## PROBLEM TO WORK ON
Whenever a line of the entries below holds the string "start", copy that line and return it.

## ENTRIES SUPPLIED

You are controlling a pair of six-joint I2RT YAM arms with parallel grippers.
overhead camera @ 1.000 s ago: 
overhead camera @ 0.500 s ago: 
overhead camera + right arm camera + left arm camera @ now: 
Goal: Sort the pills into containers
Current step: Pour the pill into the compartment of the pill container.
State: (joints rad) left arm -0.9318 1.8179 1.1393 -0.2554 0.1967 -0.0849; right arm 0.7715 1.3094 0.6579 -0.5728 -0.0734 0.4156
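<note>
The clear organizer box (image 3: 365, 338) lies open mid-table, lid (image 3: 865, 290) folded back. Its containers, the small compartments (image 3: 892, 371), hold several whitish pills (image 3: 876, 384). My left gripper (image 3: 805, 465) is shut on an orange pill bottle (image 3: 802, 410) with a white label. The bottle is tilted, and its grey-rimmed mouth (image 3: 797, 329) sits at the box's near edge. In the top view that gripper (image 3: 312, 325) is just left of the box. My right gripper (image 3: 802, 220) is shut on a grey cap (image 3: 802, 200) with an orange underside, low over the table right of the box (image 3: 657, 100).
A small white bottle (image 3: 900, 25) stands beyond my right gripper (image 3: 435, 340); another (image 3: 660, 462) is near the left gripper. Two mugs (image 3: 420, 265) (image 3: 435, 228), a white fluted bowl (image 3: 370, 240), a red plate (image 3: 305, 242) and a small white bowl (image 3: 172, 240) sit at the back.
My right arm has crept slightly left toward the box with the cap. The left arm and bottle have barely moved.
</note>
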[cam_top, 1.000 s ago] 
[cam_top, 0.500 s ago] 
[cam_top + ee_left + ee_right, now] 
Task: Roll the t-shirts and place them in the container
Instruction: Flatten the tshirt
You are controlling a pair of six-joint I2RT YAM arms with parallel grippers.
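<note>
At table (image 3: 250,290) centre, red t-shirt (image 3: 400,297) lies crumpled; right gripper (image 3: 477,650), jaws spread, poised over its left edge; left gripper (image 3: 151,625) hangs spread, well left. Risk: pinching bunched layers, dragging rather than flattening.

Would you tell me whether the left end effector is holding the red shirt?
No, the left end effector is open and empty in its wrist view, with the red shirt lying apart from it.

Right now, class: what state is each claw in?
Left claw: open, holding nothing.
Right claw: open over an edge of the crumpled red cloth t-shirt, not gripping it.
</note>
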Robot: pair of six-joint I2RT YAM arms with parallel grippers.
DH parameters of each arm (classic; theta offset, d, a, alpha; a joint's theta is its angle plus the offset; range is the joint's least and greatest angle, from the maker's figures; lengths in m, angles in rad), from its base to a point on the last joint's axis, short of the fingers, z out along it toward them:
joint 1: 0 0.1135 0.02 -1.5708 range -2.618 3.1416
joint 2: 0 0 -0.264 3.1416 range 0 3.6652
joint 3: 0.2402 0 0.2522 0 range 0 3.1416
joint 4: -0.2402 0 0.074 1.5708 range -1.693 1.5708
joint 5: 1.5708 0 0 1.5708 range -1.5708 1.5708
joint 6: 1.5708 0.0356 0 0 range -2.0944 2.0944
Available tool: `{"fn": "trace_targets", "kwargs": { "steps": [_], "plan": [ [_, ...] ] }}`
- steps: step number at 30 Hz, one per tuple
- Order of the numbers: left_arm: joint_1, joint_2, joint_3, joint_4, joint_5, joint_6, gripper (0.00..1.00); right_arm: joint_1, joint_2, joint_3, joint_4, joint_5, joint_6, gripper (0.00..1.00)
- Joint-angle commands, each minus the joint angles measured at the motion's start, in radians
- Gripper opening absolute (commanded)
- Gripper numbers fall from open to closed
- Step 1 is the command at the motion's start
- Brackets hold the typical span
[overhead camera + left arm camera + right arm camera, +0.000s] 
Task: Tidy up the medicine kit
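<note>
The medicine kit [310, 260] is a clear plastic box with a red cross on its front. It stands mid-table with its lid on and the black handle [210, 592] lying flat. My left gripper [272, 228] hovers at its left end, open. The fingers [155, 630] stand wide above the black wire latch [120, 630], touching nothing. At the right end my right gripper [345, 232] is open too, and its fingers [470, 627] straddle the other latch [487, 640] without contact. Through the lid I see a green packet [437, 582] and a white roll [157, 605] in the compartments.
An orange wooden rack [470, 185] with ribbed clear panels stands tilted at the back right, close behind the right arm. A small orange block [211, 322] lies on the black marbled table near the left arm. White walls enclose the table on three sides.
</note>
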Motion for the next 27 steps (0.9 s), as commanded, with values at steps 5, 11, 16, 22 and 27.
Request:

## OUTPUT
- Joint-angle commands, each minus the joint angles measured at the motion's start, in radians
- Step 1 is the command at the motion's start

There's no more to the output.